● **Task statement**: Beginning with the line that holds "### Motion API" in the data below, give again every line through the one that holds "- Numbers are", exactly as written.

● **Collected material**:
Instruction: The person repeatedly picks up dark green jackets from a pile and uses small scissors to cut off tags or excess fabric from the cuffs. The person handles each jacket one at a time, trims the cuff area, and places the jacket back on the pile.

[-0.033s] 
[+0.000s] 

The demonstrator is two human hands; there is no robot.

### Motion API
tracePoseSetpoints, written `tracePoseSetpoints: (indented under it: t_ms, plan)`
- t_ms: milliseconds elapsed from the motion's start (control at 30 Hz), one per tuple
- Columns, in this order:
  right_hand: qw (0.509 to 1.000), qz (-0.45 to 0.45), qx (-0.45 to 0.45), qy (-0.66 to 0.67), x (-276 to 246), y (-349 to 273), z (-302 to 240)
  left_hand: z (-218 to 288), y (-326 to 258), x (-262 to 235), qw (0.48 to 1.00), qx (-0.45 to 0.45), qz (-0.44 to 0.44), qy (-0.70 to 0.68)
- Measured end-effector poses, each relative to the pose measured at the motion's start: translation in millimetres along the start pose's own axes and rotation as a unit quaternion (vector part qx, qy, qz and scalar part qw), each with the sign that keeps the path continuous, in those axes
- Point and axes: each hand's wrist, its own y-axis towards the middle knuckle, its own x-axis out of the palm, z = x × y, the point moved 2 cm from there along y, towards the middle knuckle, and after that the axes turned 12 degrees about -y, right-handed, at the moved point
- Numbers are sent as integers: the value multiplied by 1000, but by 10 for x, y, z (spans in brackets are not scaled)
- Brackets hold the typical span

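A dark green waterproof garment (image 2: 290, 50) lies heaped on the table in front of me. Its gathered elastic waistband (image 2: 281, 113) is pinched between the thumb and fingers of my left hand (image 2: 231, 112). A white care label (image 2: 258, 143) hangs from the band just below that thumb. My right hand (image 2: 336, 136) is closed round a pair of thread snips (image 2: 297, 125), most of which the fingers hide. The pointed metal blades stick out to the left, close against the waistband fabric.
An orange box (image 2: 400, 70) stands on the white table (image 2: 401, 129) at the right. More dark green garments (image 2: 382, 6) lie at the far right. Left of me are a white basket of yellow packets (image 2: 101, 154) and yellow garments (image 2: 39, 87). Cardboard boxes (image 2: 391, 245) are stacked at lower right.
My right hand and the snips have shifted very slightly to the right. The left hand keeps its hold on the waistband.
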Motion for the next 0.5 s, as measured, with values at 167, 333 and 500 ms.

● **Answer to the exercise**:
### Motion API
tracePoseSetpoints, written `tracePoseSetpoints: (indented under it: t_ms, plan)`
- t_ms: milliseconds elapsed from the motion's start (control at 30 Hz), one per tuple
- Columns, in this order:
  right_hand: qw (0.509 to 1.000), qz (-0.45 to 0.45), qx (-0.45 to 0.45), qy (-0.66 to 0.67), x (-276 to 246), y (-349 to 273), z (-302 to 240)
  left_hand: z (-218 to 288), y (-326 to 258), x (-262 to 235), qw (0.48 to 1.00), qx (-0.45 to 0.45), qz (-0.44 to 0.44), qy (-0.70 to 0.68)
- Measured end-effector poses, each relative to the pose measured at the motion's start: translation in millimetres along the start pose's own axes and rotation as a unit quaternion (vector part qx, qy, qz and scalar part qw), each with the sign that keeps the path continuous, in those axes
- Point and axes: each hand's wrist, its own y-axis towards the middle knuckle, its own x-axis out of the palm, z = x × y, the point moved 2 cm from there along y, towards the middle knuckle, and after that the axes turned 12 degrees about -y, right-handed, at the moved point
- Numbers are sent as integers: the value multiplied by 1000, but by 10 for x, y, z (spans in brackets are not scaled)

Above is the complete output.